At this stage, all that remained was removal of the acetate and this transformation was accomplished by heating ETP intermediate 27 in a methanolic solution of La(OTf)₃ at 40 °C,³⁵ which gave (+)-gliocladine C (6) as a colorless amorphous solid in 75% yield. The optical rotation of synthetic 6, [α]²³_D +505 (c 0.47 pyridine), compared well with the value reported for the natural sample, [α]^18.7_D +513 (c 0.33, pyridine), as did spectroscopic data.

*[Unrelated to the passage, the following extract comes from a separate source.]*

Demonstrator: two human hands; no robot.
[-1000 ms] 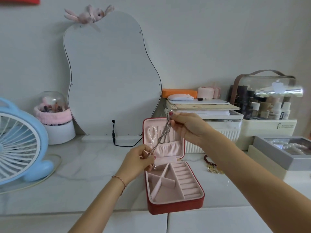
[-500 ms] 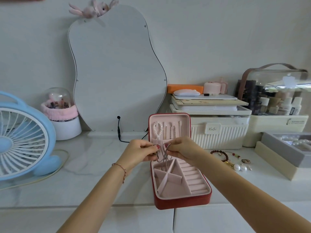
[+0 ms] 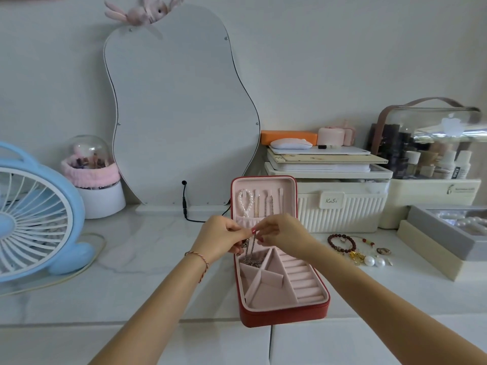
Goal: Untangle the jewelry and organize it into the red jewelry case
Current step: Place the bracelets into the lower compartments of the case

In conclusion, the total synthesis of (+)-gliocladine C (6) constitutes the first total synthesis of an ETP natural product containing hydroxy substitution in the pyrrolidine ring. Moreover, the total syntheses of (+)-gliocladin C (11) and (+)-gliocladine C (6) disclosed herein showcase two short synthetic sequences that we expect will find broader utility. First, the assembly of (+)-gliocladin C (11) from enantioenriched aminal aldehyde 20 and dioxopiperazine derivative 21 illustrates a convergent construction of oxopiperazine-fused pyrrolidinoindolines that can be employed to access more widely distributed dioxopiperazine variants. Second, the construction of epidithiodioxopiperazine alkaloid (+)-gliocladine C (6) from trioxopiperazine precursor 23 illustrates a sequence wherein diversity in the dioxopiperazine unit of an ETP product can be introduced at a late stage in a synthetic sequence.